WHAT TO DO:
Only the number is wanted: state how many lines of the data below contain the word "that".

COLLECTED DATA:
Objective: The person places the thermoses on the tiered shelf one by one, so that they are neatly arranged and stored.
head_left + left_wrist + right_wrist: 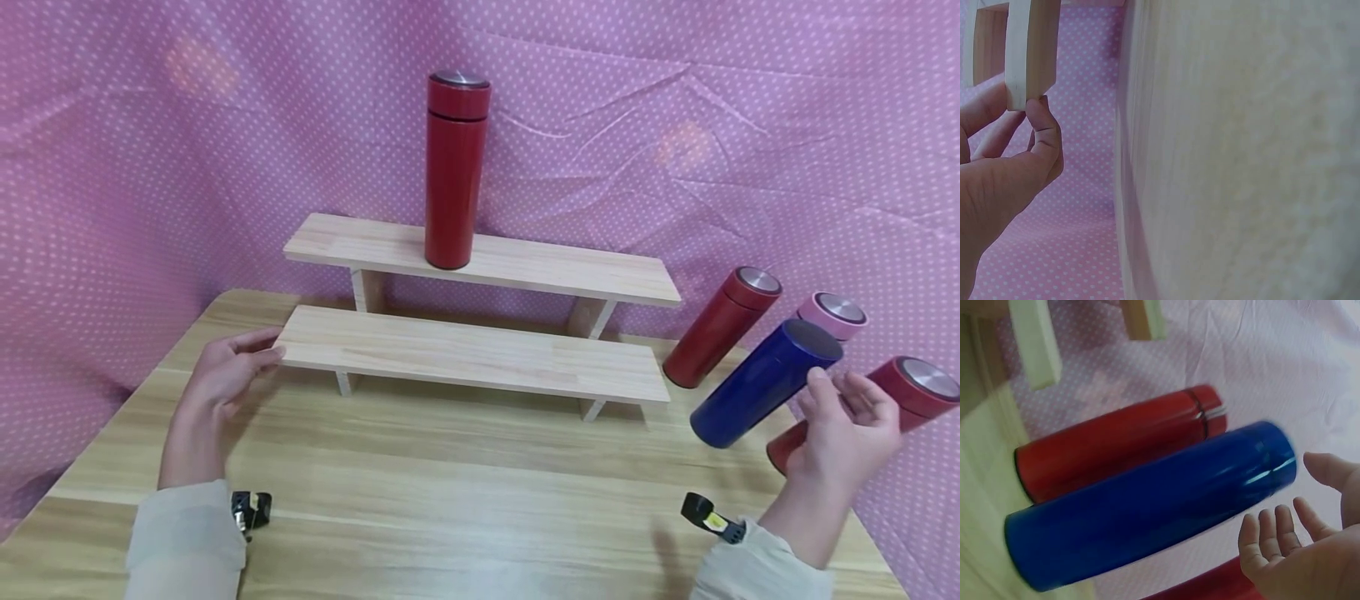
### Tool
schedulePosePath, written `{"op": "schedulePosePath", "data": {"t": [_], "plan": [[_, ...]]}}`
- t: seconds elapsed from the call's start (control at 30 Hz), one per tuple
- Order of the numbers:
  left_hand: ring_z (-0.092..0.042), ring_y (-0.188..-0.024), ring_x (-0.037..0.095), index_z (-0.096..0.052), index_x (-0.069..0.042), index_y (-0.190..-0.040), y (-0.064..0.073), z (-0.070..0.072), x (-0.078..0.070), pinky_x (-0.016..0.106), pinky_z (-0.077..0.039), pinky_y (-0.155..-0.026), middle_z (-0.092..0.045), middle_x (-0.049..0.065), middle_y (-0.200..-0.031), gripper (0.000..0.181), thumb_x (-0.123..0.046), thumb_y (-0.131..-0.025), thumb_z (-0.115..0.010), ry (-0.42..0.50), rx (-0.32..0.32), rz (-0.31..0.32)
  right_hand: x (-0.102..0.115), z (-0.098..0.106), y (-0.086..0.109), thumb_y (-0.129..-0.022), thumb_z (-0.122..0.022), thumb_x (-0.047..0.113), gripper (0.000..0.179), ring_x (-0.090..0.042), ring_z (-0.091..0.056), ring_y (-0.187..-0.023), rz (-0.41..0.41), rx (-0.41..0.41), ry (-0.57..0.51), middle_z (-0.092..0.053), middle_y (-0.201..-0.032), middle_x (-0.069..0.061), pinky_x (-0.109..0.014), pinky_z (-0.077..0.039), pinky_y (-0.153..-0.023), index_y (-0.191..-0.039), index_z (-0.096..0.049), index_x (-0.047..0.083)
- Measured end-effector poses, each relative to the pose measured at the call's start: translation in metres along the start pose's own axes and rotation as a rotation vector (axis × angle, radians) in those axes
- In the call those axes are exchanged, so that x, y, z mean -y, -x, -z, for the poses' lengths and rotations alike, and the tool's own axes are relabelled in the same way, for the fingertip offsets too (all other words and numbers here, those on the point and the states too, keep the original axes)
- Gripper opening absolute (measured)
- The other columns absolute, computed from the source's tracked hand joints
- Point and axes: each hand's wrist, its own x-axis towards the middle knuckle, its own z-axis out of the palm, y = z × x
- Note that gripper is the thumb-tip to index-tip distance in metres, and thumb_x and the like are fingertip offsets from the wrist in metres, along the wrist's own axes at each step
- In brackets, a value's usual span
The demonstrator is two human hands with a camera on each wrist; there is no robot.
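My left hand (228,371) pinches the lower (465,354) of two shelves; my right hand (847,429), grasping nothing, is just beside the one blue flask (761,387). One red flask (457,175) tops the upper shelf (547,265); two more and one pink flask (840,331) stand right.

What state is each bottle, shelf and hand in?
Upper red bottle: upright, capped
Upper shelf: bearing one bottle
Middle red bottle: upright, capped
Blue bottle: upright, capped
Pink bottle: capped, partly hidden
Rightmost red bottle: capped, partly hidden
Lower shelf: pinched
Left hand: pinching lower shelf
Right hand: holding nothing
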Motion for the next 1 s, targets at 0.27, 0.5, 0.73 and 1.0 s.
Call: {"op": "schedulePosePath", "data": {"t": [0.27,0.5,0.73,1.0], "plan": [[-0.056,-0.098,0.005,-0.037,0.001,-0.154,0.003,0.000,-0.002,0.017,-0.053,-0.085,-0.046,0.000,-0.134,0.069,-0.020,-0.098,-0.071,-0.006,0.007,0.028,-0.017,0.022,-0.008,-0.072,-0.083,-0.017,0.049,-0.013,-0.063,-0.090,-0.154,-0.022,0.096,-0.066,-0.105,-0.005,-0.019,-0.053,-0.056,-0.109,-0.063,0.007],[-0.056,-0.099,0.004,-0.035,0.003,-0.154,0.001,0.002,-0.003,0.017,-0.052,-0.090,-0.048,-0.003,-0.129,0.071,-0.019,-0.097,-0.072,0.018,0.019,0.023,-0.034,0.031,-0.010,-0.074,-0.085,-0.011,0.053,-0.011,-0.059,-0.097,-0.191,-0.004,0.214,-0.065,-0.110,0.000,-0.016,-0.051,-0.060,-0.115,-0.062,0.013],[-0.057,-0.097,0.003,-0.037,0.005,-0.152,0.000,0.002,-0.001,0.017,-0.053,-0.087,-0.050,-0.004,-0.124,0.069,-0.015,-0.096,-0.072,0.049,0.006,0.020,-0.056,0.041,-0.012,-0.078,-0.086,-0.001,0.054,-0.008,-0.056,-0.106,-0.247,0.026,0.392,-0.062,-0.114,0.006,-0.012,-0.048,-0.071,-0.118,-0.060,0.022],[-0.056,-0.099,0.001,-0.038,0.005,-0.152,-0.001,0.001,0.000,0.016,-0.052,-0.088,-0.047,0.002,-0.131,0.067,-0.016,-0.098,-0.070,0.000,-0.006,0.007,-0.073,0.046,-0.013,-0.078,-0.085,-0.004,0.059,-0.011,-0.055,-0.104,-0.302,0.029,0.348,-0.057,-0.117,0.002,-0.016,-0.054,-0.069,-0.123,-0.058,0.022]]}}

RESULT:
3